Dans une épître à son ami Consentius, Sidoine raconte comment se passait la journée chez cet ami. On commençait par aller à l’église ; ensuite on faisait des visites dans les châteaux des environs, on voisinait ; seulement, l’usage était de faire les visites de grand matin, car on rentrait à la quatrième heure, c’est-à-dire vers dix heures ; puis venaient les jeux de la campagne, auxquels il était d’usage de se livrer dans ces opulentes habitations : c’était la paume, les dés, une espèce de toupie qui, à ce qu’il paraît, était un jeu élégant ; on allait au bain, puis on dînait, mollement étendu sur des lits placés entre les statues des Muses. On peut joindre à cette épître une pièce de vers de Sidoine Apollinaire sur le château de Paulinus Leontius, situé sur les bords de la Garonne. L’éloge de cette demeure est placé dans la bouche d’Apollon, qui s’adresse à Bacchus pour l’engager à aller s’établir avec lui chez Paulinus.

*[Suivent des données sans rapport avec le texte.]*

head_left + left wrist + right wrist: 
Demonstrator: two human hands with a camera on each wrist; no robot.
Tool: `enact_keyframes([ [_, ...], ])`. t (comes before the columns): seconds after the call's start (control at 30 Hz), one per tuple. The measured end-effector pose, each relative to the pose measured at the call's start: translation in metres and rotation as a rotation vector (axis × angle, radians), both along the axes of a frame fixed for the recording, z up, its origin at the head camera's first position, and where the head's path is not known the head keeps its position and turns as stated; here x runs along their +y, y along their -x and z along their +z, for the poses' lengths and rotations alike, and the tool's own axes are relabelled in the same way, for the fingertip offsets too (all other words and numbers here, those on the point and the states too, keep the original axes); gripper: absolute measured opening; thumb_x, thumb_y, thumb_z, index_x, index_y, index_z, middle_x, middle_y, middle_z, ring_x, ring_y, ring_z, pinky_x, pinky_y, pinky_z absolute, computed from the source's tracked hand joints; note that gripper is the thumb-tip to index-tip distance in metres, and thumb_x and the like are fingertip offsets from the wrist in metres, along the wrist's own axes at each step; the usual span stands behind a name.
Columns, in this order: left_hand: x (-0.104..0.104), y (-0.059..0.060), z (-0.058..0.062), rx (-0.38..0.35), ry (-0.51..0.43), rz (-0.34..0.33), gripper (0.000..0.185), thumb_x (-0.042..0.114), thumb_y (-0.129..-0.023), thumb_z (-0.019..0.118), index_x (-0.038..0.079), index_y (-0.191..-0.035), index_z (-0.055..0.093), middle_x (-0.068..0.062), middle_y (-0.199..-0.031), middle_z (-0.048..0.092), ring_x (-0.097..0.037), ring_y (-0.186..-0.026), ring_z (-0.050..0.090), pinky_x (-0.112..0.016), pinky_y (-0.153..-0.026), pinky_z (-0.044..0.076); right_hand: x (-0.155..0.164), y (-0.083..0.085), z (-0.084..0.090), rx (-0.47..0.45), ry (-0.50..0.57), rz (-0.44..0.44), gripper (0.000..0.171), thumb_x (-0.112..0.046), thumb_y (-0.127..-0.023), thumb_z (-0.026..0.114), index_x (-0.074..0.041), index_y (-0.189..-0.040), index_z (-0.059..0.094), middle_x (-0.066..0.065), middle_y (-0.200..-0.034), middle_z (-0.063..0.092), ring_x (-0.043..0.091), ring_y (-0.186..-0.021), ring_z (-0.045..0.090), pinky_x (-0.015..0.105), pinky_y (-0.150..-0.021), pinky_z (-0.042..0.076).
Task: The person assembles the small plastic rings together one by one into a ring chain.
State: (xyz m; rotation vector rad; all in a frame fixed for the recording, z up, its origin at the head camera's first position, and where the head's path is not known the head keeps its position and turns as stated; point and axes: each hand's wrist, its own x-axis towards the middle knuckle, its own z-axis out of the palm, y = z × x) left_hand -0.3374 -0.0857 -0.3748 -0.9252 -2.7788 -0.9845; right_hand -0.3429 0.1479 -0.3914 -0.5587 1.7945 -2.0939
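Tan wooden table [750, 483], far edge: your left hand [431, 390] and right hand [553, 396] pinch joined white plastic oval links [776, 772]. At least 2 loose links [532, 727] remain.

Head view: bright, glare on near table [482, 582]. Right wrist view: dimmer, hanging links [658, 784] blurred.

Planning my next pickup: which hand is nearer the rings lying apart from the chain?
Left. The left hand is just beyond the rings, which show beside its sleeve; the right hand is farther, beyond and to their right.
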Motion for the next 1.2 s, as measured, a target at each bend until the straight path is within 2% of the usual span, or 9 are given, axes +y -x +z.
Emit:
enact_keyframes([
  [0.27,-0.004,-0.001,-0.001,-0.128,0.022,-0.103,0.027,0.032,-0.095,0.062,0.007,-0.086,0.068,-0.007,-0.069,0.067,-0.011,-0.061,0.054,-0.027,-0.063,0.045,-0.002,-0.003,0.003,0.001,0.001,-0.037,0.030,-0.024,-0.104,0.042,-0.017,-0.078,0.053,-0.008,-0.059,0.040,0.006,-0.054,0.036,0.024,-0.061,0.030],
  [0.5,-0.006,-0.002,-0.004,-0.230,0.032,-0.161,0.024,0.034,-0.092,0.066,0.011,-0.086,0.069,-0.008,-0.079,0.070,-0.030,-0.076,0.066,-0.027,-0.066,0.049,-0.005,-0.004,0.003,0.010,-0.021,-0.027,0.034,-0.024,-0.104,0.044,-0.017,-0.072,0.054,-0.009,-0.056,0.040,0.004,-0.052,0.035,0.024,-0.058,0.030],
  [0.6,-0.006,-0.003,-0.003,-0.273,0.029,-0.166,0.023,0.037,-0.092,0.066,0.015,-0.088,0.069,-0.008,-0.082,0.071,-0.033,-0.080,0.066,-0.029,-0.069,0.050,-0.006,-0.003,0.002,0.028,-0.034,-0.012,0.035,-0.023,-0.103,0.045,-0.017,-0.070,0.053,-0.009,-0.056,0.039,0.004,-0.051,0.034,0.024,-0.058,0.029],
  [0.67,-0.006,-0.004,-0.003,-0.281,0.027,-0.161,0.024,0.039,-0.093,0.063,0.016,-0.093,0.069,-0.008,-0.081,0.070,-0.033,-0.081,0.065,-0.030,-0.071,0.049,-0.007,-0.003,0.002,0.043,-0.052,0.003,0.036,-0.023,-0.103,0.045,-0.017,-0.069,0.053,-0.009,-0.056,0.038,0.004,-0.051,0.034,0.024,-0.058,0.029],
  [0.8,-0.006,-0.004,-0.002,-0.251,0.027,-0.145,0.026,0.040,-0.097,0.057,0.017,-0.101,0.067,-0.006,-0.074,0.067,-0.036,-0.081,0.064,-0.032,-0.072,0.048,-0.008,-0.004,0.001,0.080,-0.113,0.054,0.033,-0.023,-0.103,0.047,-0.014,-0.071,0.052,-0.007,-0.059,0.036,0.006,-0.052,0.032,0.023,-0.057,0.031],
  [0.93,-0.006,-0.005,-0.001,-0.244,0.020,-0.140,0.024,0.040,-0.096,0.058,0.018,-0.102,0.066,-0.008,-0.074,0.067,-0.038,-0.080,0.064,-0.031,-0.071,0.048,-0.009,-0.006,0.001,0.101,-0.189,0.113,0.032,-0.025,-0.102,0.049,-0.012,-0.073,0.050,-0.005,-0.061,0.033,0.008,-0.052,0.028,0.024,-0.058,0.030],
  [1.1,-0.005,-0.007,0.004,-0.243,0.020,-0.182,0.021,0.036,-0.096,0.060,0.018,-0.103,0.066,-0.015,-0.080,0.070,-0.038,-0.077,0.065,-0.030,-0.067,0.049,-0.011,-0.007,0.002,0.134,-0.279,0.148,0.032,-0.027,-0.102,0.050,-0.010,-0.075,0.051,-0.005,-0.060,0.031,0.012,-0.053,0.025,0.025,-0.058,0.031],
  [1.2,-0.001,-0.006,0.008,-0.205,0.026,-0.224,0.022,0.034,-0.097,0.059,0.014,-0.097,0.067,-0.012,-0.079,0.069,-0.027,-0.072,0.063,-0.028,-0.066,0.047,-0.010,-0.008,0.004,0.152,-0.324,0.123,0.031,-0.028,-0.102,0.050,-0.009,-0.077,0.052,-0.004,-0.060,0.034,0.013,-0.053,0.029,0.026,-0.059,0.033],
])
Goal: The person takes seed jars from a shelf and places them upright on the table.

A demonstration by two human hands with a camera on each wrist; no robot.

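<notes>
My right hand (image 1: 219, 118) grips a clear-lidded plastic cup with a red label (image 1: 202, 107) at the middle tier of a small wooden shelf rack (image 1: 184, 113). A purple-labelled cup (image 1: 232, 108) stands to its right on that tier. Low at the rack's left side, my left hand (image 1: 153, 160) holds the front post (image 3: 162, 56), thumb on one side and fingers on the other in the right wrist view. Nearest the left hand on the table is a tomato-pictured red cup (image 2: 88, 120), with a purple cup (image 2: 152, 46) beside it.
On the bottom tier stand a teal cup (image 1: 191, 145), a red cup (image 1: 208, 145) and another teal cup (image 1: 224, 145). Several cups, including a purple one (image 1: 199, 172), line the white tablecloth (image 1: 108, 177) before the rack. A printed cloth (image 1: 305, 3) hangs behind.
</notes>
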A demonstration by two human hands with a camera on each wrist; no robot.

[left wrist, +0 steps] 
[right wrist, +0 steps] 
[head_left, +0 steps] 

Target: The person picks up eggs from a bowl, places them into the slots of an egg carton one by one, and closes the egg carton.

Malgré le cadre mythologique, il y a ici description et description exacte, minutieuse, précise. Nous n’avons pas, comme tout à l’heure, le récit d’une journée à la campagne, mais le tableau complet d’un établissement rural composé d’un château et de ses dépendances. Je dis château, car le burgus de Paulinus est fortifié. Toute la hauteur sur laquelle il est placé est entourée de murailles ; des tours élevées la dominent. L’auteur ajoute que ces murs seront en état de résister à tous les siéges ; plus loin, il parle de remparts (propugnacula).

C’est ainsi qu’une maison de plaisance et tous les bâtimens adjacens, enfermés dans une enceinte de murailles, sur un sommet élevé, formaient un lieu fortifié, castrum ou castellum, d’où castel. Cette association d’une habitation de luxe et de précautions pour la défense est ce qui constitue l’origine du manoir ou château du moyen-âge. On voit que les châteaux, comme plusieurs autres élémens de la vie moderne, remontent aux derniers temps de l’empire.